As novas anormalidades encontradas não são, no geral, muito graves, e sim leves; não amea­çam vidas, e, em muitos pacientes, nem mesmo produzirão sintomas. Quando o benefício do tratamento é perceptível, ele é muito pequeno – tão pequeno que muitos pacientes, algumas vezes centenas deles, precisam ser tratados para que uma pessoa se beneficie. Porém, mais comum do que incomum, o valor para tratar essas leves anormalidades é simplesmente desconhecido. O que se sabe é que outros são invariavelmente atingidos no processo.
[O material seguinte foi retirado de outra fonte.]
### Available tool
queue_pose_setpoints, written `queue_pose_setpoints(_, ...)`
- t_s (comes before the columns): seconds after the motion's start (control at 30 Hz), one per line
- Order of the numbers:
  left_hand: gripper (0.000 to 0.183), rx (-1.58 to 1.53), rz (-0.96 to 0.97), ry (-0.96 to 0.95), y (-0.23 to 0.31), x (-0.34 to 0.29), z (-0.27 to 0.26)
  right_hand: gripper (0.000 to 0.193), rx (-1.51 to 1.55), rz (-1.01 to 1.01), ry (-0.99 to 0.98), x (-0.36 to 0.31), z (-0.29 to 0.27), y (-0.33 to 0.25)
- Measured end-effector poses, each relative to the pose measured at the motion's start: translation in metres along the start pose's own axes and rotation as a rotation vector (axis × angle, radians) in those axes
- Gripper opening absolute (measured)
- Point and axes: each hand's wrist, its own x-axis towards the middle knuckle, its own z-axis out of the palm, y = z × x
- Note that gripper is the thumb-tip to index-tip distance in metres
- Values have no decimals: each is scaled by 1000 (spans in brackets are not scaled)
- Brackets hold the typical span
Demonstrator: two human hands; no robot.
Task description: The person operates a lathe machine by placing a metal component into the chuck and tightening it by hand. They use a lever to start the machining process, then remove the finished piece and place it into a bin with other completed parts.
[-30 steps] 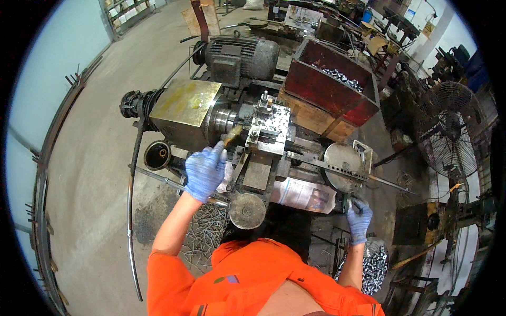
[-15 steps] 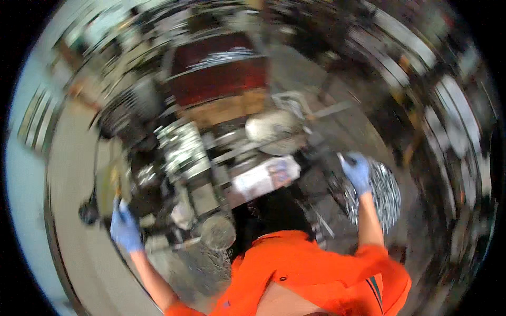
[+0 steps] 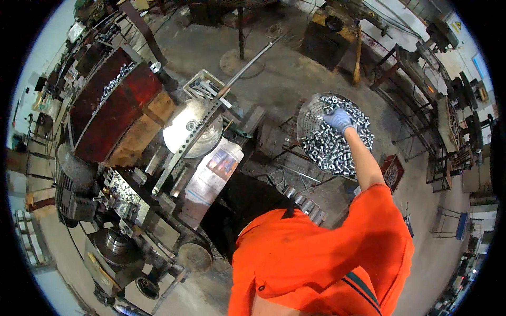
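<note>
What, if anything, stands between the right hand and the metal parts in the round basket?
Nothing visible does. The right hand, gloved, is at the upper part of the heap of metal parts, and the round basket shows no lid. Whether the fingers grip a part is hidden.

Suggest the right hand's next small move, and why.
Probably close the fingers of the right hand around one of the silvery metal parts: the hand is right at their heap in the round mesh basket. Whether it already grips one can't be told.
</note>
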Motion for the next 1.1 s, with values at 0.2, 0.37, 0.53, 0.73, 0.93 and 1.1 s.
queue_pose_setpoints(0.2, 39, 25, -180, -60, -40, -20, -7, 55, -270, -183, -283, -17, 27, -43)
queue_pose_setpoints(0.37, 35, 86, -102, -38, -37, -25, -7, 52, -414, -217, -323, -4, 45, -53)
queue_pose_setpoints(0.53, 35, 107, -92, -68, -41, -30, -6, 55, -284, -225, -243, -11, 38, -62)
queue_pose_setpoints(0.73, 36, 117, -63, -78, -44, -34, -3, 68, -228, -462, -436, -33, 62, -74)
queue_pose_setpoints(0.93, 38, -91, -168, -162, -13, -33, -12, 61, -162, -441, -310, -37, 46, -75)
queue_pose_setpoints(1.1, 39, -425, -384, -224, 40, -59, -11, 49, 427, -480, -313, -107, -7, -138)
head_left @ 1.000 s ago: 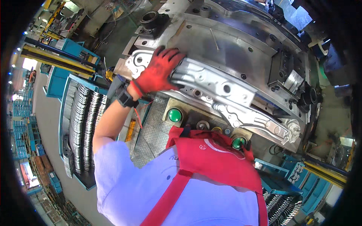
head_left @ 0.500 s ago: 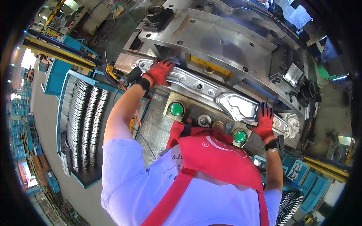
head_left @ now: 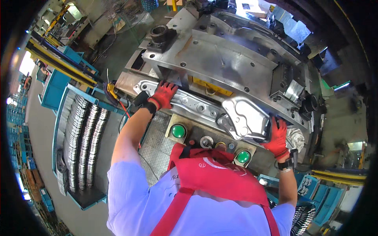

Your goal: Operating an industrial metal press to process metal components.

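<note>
A long, silvery stamped metal panel [head_left: 201,107] with holes and raised ribs lies across the front ledge of a heavy steel die. Its broad right end [head_left: 247,118] is tilted up and catches the light. My left hand [head_left: 163,95], in a red glove, grips the panel near its narrow left end, fingers over the far edge. At the broad end, my right hand [head_left: 277,138], also red-gloved, holds the outer edge with the fingers pointing away from me. The thumbs are partly hidden.
Just in front of me is a control box with two green buttons [head_left: 178,131]. The steel die [head_left: 220,59] rises behind the panel. A blue rack [head_left: 59,129] of stacked metal parts stands at left. A crumpled white cloth [head_left: 295,139] lies beyond my right hand.
The panel's broad right end has tipped up, with my right hand still at its edge. My left hand keeps its place on the panel. The whole view has shifted slightly.
</note>
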Demonstrator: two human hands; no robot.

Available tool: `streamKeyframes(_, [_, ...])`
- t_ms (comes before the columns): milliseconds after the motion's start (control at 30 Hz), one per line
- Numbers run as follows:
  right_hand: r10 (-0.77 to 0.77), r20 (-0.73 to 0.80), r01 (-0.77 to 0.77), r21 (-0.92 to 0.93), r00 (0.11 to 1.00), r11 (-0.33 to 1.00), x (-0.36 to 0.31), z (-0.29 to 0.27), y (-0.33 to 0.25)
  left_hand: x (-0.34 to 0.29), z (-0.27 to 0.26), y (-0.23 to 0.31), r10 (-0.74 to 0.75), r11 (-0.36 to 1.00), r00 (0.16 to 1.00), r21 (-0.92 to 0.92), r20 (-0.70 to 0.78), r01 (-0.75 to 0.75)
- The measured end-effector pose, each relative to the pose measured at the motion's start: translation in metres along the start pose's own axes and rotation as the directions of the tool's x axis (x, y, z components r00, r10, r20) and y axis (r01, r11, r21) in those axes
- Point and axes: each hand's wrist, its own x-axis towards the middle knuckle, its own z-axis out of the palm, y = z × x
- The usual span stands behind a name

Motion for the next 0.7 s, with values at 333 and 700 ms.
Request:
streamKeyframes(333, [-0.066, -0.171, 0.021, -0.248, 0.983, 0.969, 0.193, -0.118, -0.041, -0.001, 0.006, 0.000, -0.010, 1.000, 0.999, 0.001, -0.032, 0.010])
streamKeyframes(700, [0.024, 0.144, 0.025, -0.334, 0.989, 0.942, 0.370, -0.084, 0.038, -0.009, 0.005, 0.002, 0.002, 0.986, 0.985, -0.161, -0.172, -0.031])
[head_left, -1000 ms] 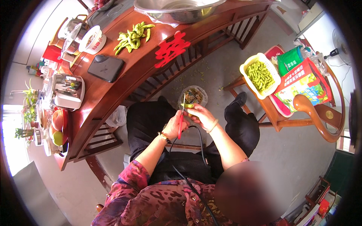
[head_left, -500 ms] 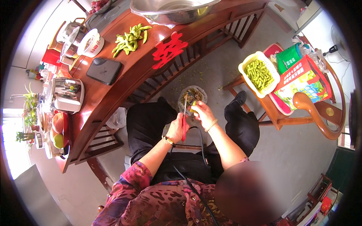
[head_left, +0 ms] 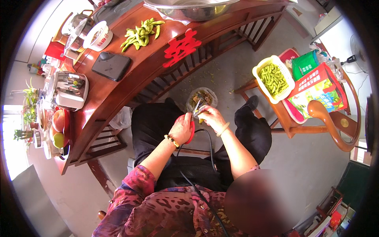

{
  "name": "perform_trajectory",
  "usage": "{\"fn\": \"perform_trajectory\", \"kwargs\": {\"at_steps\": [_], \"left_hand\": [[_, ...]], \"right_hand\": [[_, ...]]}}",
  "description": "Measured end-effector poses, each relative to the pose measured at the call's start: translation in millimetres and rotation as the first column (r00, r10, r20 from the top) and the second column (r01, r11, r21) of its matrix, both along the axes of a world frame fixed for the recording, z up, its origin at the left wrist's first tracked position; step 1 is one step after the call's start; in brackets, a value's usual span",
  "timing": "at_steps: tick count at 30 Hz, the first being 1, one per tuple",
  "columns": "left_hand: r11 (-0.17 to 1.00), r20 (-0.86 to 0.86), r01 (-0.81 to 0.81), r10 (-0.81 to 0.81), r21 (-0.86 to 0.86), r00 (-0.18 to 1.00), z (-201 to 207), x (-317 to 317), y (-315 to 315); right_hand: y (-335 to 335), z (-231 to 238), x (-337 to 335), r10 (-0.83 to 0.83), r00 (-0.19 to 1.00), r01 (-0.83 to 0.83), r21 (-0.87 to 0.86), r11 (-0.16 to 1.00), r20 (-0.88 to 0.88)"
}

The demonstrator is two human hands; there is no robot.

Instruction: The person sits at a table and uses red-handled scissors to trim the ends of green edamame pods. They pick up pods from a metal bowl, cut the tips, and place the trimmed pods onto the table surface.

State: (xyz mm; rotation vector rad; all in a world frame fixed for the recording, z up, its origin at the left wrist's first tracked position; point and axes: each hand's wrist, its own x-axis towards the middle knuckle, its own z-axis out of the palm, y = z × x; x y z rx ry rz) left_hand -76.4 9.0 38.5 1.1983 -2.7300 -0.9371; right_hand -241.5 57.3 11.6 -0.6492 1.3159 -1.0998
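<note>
Person seated, both forearms in from the lower edge, hands meeting over the lap. Left hand (head_left: 181, 129): grip clamped on red-handled scissors (head_left: 192, 129), blades pointing away from the body. Whether the blades meet or stand apart is too small to tell. Beaded bracelet (head_left: 171, 140) on that wrist. Right hand (head_left: 212, 118): grip pinched together on a green pod (head_left: 201, 119), mostly covered by the fingers, just beside the blades. Pale bangle (head_left: 223, 129) on the right wrist.

Beyond the hands, on the floor, a round container (head_left: 214, 96) with a pale lining holds mixed scraps; green bits lie scattered past it.

To the left, curved red-brown desk (head_left: 154, 59). On it: loose pile of green pods (head_left: 140, 34), black flat device (head_left: 111, 66) near the pile, white bowl (head_left: 98, 37) with contents unclear, metal basin (head_left: 193, 12) at the far end. Red paper cut-out (head_left: 181, 48) hangs over the edge.

To the right, wooden chair (head_left: 329, 122) bearing a pale yellow basket (head_left: 285, 94) full of pods, with a green packet (head_left: 304, 65) and a red package (head_left: 319, 89) beside it.
</note>
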Motion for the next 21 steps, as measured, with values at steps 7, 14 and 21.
{"fn": "perform_trajectory", "kwargs": {"at_steps": [7, 14, 21], "left_hand": [[0.987, 0.086, -0.025, 0.012, 0.16, 0.996, -1, 3, -1], [0.993, 0.055, 0.033, -0.039, 0.116, 0.998, -3, 6, -1], [0.993, -0.01, 0.07, -0.069, 0.094, 0.998, -13, 9, 3]], "right_hand": [[0, 3, -1, 0.029, 0.999, -0.028, 0.029, 0.999, -0.017], [1, 13, -6, 0.025, 0.978, -0.03, -0.018, 0.999, -0.206], [4, -7, -22, 0.101, 0.945, -0.121, -0.047, 0.992, -0.31]]}}
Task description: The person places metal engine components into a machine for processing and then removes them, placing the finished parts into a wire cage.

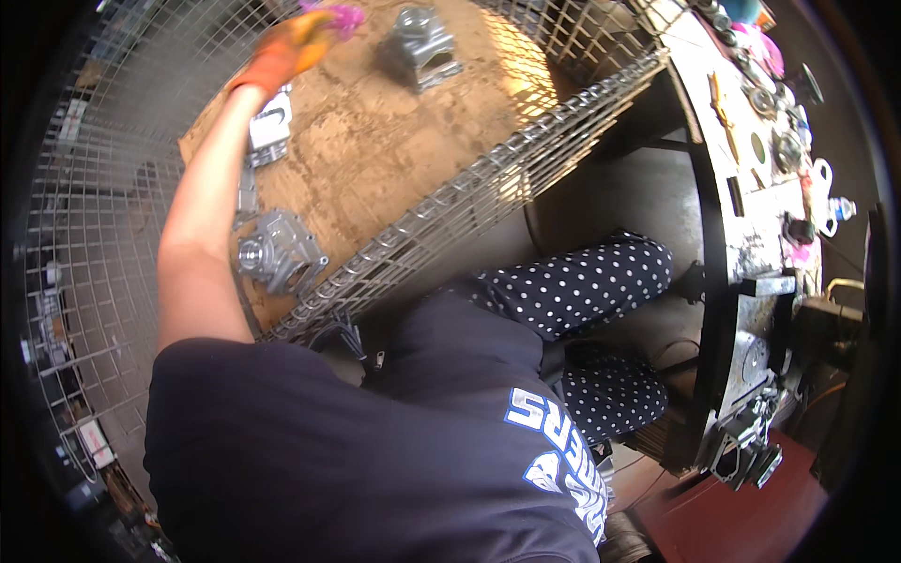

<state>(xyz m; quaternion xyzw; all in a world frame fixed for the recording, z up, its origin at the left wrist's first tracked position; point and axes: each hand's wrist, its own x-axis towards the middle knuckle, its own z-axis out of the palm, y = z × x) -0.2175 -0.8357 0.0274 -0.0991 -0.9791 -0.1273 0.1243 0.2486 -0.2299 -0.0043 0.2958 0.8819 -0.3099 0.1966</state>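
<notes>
Inside the near corner of the wire-mesh basket (483, 169), a grey finned-looking metal casting (280, 251) sits on the brown board (375, 159), close to the rim. The bare left forearm (202, 197) passes beside it, so the elbow is best kept high, off both the metal edges and the wire. Further along, a second casting (270, 136) lies partly behind the wrist; I'd lift the arm over it rather than drag past. Beyond that, the orange-gloved left hand (289, 49) is at the far side with a crumpled pink item (345, 19) at its fingertips; blur leaves me unable to tell whether the fingers pinch it or merely touch it. The right hand is out of view. A third, open-sided casting (422, 49) stands apart to the right; a firm hold on its body would probably be steadier than one on its thin flange.
</notes>
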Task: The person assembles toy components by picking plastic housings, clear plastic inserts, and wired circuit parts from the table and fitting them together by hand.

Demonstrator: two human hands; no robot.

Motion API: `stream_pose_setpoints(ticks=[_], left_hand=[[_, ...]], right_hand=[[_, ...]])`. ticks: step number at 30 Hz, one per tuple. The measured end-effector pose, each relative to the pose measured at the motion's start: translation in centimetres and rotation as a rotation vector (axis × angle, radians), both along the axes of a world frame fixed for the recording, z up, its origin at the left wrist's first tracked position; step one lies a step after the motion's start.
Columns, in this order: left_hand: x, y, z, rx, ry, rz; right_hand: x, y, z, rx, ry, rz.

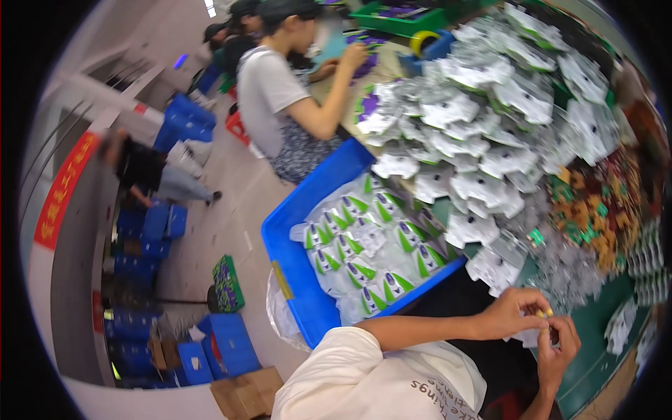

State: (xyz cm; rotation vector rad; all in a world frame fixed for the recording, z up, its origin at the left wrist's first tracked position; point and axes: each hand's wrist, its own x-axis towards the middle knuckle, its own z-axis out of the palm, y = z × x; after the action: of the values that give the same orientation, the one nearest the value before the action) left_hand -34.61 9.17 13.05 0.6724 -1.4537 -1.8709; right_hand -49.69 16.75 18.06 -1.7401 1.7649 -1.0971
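- Head view: both forearms enter from the lower edge and meet at the lower right of the frame, over the near edge of the green table (595, 364).
- The left hand (514, 313) reaches across from the left on a bare forearm, wrist bent, its fingers curled and its fingertips pinched on a small yellow piece (545, 313).
- The right hand (558, 343) comes up from below, fingers bent, closed against the same yellow piece and a clear plastic pouch (530, 337) that shows just under the left hand; how much of the pouch each hand grips cannot be told.
- The yellow piece sits between the two hands' fingertips, with the hands touching or nearly touching each other there.
- Just above the hands, toward the centre right, lies a big heap of clear and silver packaged goods (483, 140) spread over the table.
- Left of the hands, at the centre of the frame, a blue plastic crate (308, 203) holds packets with green and white triangles (364, 245).
- At the right of the frame, beyond the hands, is a scatter of small orange and green parts (595, 210).
- At the top, another person in a white shirt (269, 91) sits at the table, one hand raised over it.
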Motion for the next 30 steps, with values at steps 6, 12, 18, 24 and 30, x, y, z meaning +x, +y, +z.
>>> stream_pose_setpoints(ticks=[6, 12, 18, 24, 30], left_hand=[[1.8, 0.0, -1.1, 0.335, 0.139, -0.189], [1.3, 0.6, -0.5, 0.811, 0.175, -0.297], [2.7, 1.4, -0.6, -1.047, -0.581, 0.142], [1.5, 2.8, -2.9, -1.023, -0.652, -0.077], [2.1, 3.3, -3.2, -0.967, -0.523, -0.058]], right_hand=[[-0.7, -0.2, -1.0, 0.051, -0.203, 0.13], [-1.3, 0.8, -1.2, 0.119, -0.207, 0.032], [-4.1, 1.8, 0.3, 0.177, -0.253, -0.16], [-2.6, 1.6, -2.1, 0.064, 0.105, -0.033], [-0.9, 0.9, -4.4, 0.057, 0.501, 0.145]])
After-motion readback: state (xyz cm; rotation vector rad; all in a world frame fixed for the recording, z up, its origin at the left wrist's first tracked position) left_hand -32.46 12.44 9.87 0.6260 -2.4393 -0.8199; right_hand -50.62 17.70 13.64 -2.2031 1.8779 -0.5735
Reconhecidamente, os danos costumam ser leves – tonturas ou falta de ar pelo uso excessivo de remédio para pressão, por exemplo. Ocasionalmente, entretanto, esses danos são mais graves, até mesmo fatais; no ano passado, por exemplo, um grande estudo sobre tratamentos intensivos contra diabetes foi interrompido por ter causado mais mortes. Entretanto, enquanto esses danos são raros, também o são benéficos– se é que eles existem. No entanto, o complexo médico-industrial tem sistematicamente exagerado nos benefícios e minimizado ou ignorado os danos.

A realidade tem mais nuances: o fato de uma estratégia fazer mais bem do que mal é uma definição mais apertada do que se anuncia. Logo há uma questão maior. Como a "ausência de anormalidades" afeta nossa percepção de saúde? Essa ideia é, ao mesmo tempo, limitada e ampla demais. É limitada porque há mais em ser saudável do que lutar para evitar a morte e as doenças. Saúde é mais do que um estado físico de ser; é também um estado mental. Além disso, a saúde é ampla demais porque todos nós trazemos anormalidades. A ideia leva o sistema a procurar coisas que estejam erradas – uma busca que terá sucesso na maioria de nós. Então, nos sentimos mais vulneráveis. Essa vulnerabilidade induzida questiona o próprio senso de bem-estar e flexibilidade que, sob muitos aspectos, define a saúde como tal. Enxergar a saúde como ausência de anormalidade, portanto, combate o desejo por uma sociedade mais saudável.

As bases estratégicas criaram uma série de outros problemas: médicos emboscados pelo número de problemas que seus pacientes supostamente têm (e que muitas vezes se distraem dos mais importantes); médicos em treinamento cada vez mais confusos sobre quem está realmente doente, e quem não está; advogados cada vez mais ocupados com acusações de "insucesso no diagnóstico"; pacientes que recebem tratamento demais, ou perdem o seguro-saúde, por receberem um novo diagnóstico; e um desgastado e amedrontado público, à deriva de uma cultura de doenças.

Ah, eu já mencionei que isso tudo tem sido um desastre para os custos do sistema de saúde? Os milhões de norte-americanos adversamente afetados pelo impiedoso crescimento dos custos de saúde – empregadores que não conseguem pagar os seguros, pacientes que não conseguem comprar os remédios

receitados ou encontrar um seguro e muitos outros –, precisam assumir a responsabilidade por decidir o que a saúde realmente significa, e não entregar essa decisão a "especialistas" com enormes incentivos financeiros.

E mesmo aqueles que não precisam se preocupar com dinheiro, ainda assim precisam assumir essa responsabilidade. A saúde de cada um pode depender disso.